Most influencers literally just set up a camera in front of their house and talk to a chat box that’s full of people tuning in to basically watch Nancy Guthrie’s house and wait for updates to come in, or to share random theories they saw on Twitter, or to pass along rumors.
And you might think, why would anyone tune into that? [But] There is clearly a market for this. The best type, JLR, was getting almost 80,000 simultaneous views from people simply looking at a static image. [shot] or Nancy Guthrie’s house. I talked to another guy who is from California; He drove there and his reasoning [was]: Nobody was taking the night shift.
How different is that, I guess, from CNN being around and not breaking any new news?
This is what I found myself thinking a lot about, because you’re right. the commitment [from the audience] It’s really good; You were covering the biggest story in the world and if you’re in the true crime game, this is where you want to be. You kind of have the appearance of giving people what they want. I’m here covering this story and telling it to the people who trust me about true crime.
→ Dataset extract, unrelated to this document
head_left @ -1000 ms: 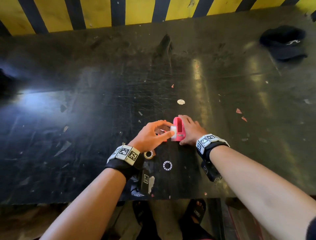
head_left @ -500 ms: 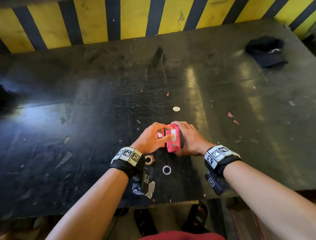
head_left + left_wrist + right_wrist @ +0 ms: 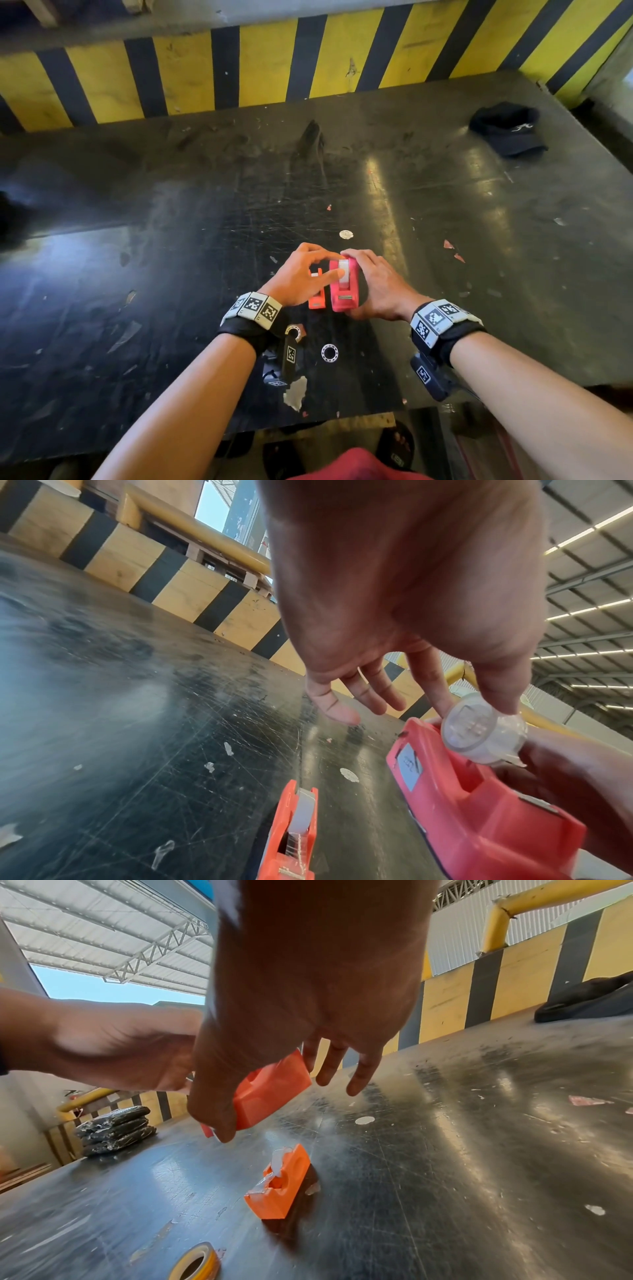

I didn’t get a great sense that, ultimately, what these influencers were doing and what these cable news entities were doing were especially different. I think at the end of the day, everyone was hanging around Nancy Guthrie’s house waiting for the sheriff to show up to make his statements.
You could say that they are not harming anyone, but in a way they are, because haven’t they refreshed certain theories to the detriment of alleged suspects who were not even suspects?
A good example is the sheriff, when I was there, made a statement reiterating that they had ruled out Nancy Guthrie’s immediate family as suspects in this investigation. And that’s because there’s been all this speculation that someone close to Nancy Guthrie could have been the person who kidnapped her.
And I talked to a guy who was a real crime streamer and he said, “Well, I do things a different way. I like to have direct interaction with my viewers. So when the sheriff made that statement, I put a poll in my chat that said: Hey, do you believe the sheriff that his family had nothing to do with this? And in that survey everyone said that, No, I think his family still had something to do with it.“
It wasn’t like he was in charge of saying: No guys, listen, we can’t be talking about that, because the authorities ruled them out. They were still willing to engage in that kind of speculation, which you could say is a bit damaging and not necessarily helpful in solving the case.
It’s like doing your own vaccine research, except you could ruin someone’s life, right?
I was talking to this guy who was an influencer and we were talking about how streamers like him are accused of spreading misinformation. He had starred in a Inside edition article about how he and these other influencers were spreading these rumors and how the police want them to go away. I expected him to strongly push back against the idea that he was spreading misinformation. And he did a little bit, but that wasn’t really the goal of his defense.
Instead, he told me that, Listen, I’m going to do things wrong. But I’m a true crime content creator and that’s what makes true crime fun. Come up with a rumor and a theory and talk about it and explore it, and maybe later. [gets] Debunked: That’s What We Do Here at True Crime. The next day he was going to go investigate a golf course, because some of his viewers thought that Nancy Guthrie’s body might be hidden on that golf course. I felt chilled by how much I identified with what he was saying and yet how disgusting it felt.